*What is needed:*
Type out the whole listing again exactly, pictures omitted.

Start of Block

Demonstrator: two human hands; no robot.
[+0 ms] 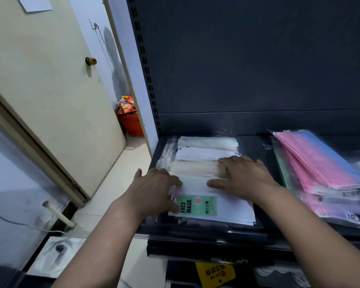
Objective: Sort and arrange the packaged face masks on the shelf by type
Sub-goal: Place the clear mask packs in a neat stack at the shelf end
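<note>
Both forearms reach up from the bottom of the view, bare, and meet over the dark shelf (206,238). The left grip (154,189) lies across the left edge of the pale mask packs (204,157), fingers laid flat and thumb down beside the green FACE MASK label (197,205). I see nothing curled under or pinched, so I read it as released. The right grip (244,175) is released too, fingers spread and pressed flat on top of the same packs, right of centre and a little farther back.

The packs overlap in a row running from the shelf's front lip to the back panel. Each one has its long axis left to right, and the labelled pack is at the front. The row sits directly under and between my two grips, with the left on its outer edge and the right on its upper face. Well apart to the right, on the same shelf, a pink-and-blue pile (320,163) leans askew.

My judgement is that the row is being squared up. The next move would press inward across the short way of the row, and the left grip is better placed to push. The slick wrappers may slide over one another if I press unevenly.
</note>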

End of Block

*The answer:*
Demonstrator: two human hands; no robot.
[+0 ms] 
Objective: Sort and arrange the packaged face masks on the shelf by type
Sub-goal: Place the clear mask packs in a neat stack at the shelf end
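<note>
Both forearms reach up from the bottom of the view, bare, and meet over the dark shelf (206,238). The left grip (154,189) lies across the left edge of the pale mask packs (204,157), fingers laid flat and thumb down beside the green FACE MASK label (197,205). I see nothing curled under or pinched, so I read it as released. The right grip (244,175) is released too, fingers spread and pressed flat on top of the same packs, right of centre and a little farther back.

The packs overlap in a row running from the shelf's front lip to the back panel. Each one has its long axis left to right, and the labelled pack is at the front. The row sits directly under and between my two grips, with the left on its outer edge and the right on its upper face. Well apart to the right, on the same shelf, a pink-and-blue pile (320,163) leans askew.

My judgement is that the row is being squared up. The next move would press inward across the short way of the row, and the left grip is better placed to push. The slick wrappers may slide over one another if I press unevenly.
</note>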

This answer leaves nothing further to address.